Nos anais da história brasileira, constam registros de organizações estatais extintas, com fartos exemplos no setor agropecuário, sem reações e contestações robustas da sociedade, até por que foram decisões legais oriundas do poder legislativo. O diagnóstico das crises, anomalias e morte das organizações, são indispensáveis para a sua sustentabilidade e governança, sobretudo as públicas. Um profundo estudo dos ciclos dos monocultivos e suas organizações fomentadoras (cacau, café, algodão e cana-de-açúcar) vindas da economia colonial, marcado pelos rastros dos baronatos, capitães, coronéis e donos da terra, do desmatamento do bioma da Mata Atlântica, ambiente inicial das ações da CEPLAC se faz necessário pensar uma nova história organizacional.
Qual o papel que ainda pode ser reservado ao Estado nessas contingências? O suposto, é de que nem mesmo a soma aritmética dos anos da CEPLAC + EMBRAPA = 112 anos serão capazes de alcançar os objetivos propostos nessa cooperação. O fundamental é compreender a real movimentação do agronegócio no país e no mundo, livres dos apanágios corporativos que terminam buscando soluções mágicas, retiradas das cartolas das grandes corporações estrangeiras, algumas mais poderosas que alguns países, na geração de emprego e renda, acumulação e modernização do mundo rural, entre outros.
As duas organizações estatais, estão em questionamentos sobre as suas inserções nas demandas do agronegócio brasileiro.
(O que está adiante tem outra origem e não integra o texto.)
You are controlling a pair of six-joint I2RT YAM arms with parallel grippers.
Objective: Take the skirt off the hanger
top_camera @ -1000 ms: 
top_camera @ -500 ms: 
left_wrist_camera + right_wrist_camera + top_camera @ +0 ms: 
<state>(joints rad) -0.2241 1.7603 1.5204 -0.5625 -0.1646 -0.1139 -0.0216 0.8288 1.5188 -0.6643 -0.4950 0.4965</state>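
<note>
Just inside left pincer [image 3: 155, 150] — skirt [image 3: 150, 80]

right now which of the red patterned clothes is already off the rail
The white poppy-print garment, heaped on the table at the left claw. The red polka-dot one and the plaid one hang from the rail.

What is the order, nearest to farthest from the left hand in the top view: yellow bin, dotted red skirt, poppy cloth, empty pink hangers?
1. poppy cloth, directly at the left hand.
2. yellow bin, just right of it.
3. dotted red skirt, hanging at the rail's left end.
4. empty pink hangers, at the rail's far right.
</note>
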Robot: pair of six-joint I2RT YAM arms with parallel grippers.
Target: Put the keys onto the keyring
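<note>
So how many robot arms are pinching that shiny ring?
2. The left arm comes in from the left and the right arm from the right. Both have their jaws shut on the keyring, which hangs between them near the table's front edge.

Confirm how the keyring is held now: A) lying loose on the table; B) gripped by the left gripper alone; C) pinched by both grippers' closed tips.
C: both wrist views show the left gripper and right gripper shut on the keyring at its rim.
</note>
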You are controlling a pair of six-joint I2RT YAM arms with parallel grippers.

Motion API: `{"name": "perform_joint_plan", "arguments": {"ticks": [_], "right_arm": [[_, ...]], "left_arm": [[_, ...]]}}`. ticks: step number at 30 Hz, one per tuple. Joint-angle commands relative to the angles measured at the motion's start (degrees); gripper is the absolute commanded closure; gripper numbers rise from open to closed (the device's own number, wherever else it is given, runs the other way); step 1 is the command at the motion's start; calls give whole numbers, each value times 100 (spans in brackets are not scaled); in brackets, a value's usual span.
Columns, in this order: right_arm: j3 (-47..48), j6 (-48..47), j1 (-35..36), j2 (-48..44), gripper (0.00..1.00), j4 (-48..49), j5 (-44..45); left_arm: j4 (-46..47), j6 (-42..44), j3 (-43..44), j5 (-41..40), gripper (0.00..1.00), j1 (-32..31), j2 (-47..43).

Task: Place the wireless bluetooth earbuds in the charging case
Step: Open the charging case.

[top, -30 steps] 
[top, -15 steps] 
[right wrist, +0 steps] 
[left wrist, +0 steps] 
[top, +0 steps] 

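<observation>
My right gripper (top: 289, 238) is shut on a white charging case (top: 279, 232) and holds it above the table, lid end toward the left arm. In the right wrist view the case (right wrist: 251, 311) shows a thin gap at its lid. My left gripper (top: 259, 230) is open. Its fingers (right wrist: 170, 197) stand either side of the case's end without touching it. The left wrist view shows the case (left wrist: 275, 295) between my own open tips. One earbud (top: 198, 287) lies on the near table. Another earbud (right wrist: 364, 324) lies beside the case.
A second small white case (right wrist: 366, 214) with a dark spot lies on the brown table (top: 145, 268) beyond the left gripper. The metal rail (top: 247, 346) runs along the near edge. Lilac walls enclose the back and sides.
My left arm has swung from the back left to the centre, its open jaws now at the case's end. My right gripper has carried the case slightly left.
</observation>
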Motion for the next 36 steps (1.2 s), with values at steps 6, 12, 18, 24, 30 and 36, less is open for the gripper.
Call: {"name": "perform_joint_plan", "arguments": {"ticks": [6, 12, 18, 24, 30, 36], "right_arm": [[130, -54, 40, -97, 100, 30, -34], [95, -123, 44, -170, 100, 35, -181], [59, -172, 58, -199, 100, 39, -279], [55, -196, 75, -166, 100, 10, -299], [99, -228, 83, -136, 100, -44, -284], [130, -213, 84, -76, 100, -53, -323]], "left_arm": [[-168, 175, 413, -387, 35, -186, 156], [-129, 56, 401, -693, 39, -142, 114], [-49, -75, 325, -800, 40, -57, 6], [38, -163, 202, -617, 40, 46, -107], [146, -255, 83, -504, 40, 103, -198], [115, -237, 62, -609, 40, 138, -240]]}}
A CEPLAC, no período pósConstituição Federal de 1988, mostrou os primeiros sinais de declínio, quando comparado com o seu virtuoso passado. Diríamos que está “estiolada” e “desidratada” apesar das fortes chuvas do Sul da Bahia e do Pará. Pesquisadores bem treinados, reclassificados funcionalmente como “fiscais agropecuários” podem ser vistos nas plataformas de embarque de cacau no porto de Ilhéus. A imobilidade intencional alcança trinta anos.
À EMBRAPA, os sinais de enfraquecimento não faltam e não são recentes. Nos últimos vinte anos, vem ocorrendo o contingenciamento dos seus dispêndios orçamentários e o deslocamento das demandas por resultados de pesquisa pela complexa produção agropecuária brasileira. Não é recente a desarticulação do seu programa de treinamento, a carência de aquisição de equipamentos estratégicos, os descuidos com os campos experimentais e os baixos indicadores da ciência, tecnologia e inovação, em publicações e patentes, particularmente, com as referências internacionais. “Por favor, Embrapa: acorde!”.
A sustentabilidade das organizações numa sociedade desigual estará comprometida quando algum desses fatores estiverem presentes na sua operacionalidade: gestão desconectada com a realidade, carência de cumprimento de metas robustas, baixa produtividade, afastamento progressivo da evolução do conhecimento, distanciamento das demandas locais, envelhecimento dos meios de trabalho e rendimentos incompatíveis com a unidade das “possibilidades versus as necessidades”.
Cabe torcer para que os alertas aqui mostrados, não sejam agouros, mas advertências e colaborações na perspectiva do êxito que o passado avaliza a ambas as organizações. Sem um efetivo diagnóstico organizacional para identificar as ameaças e falhas, a “boia salva-vidas” atirada ao mar para resgatar dois moribundos, não vai salvá-los. Um agonizando e o outro está deveras enfermo. Se a boia estiver furada, só resta o abraço dos afogados.
Manoel Moacir Costa Macêdo e Manoel Malheiros Tourinho são engenheiros agrônomos e, respectivamente, pesquisadores aposentados da Embrapa e da Ceplac.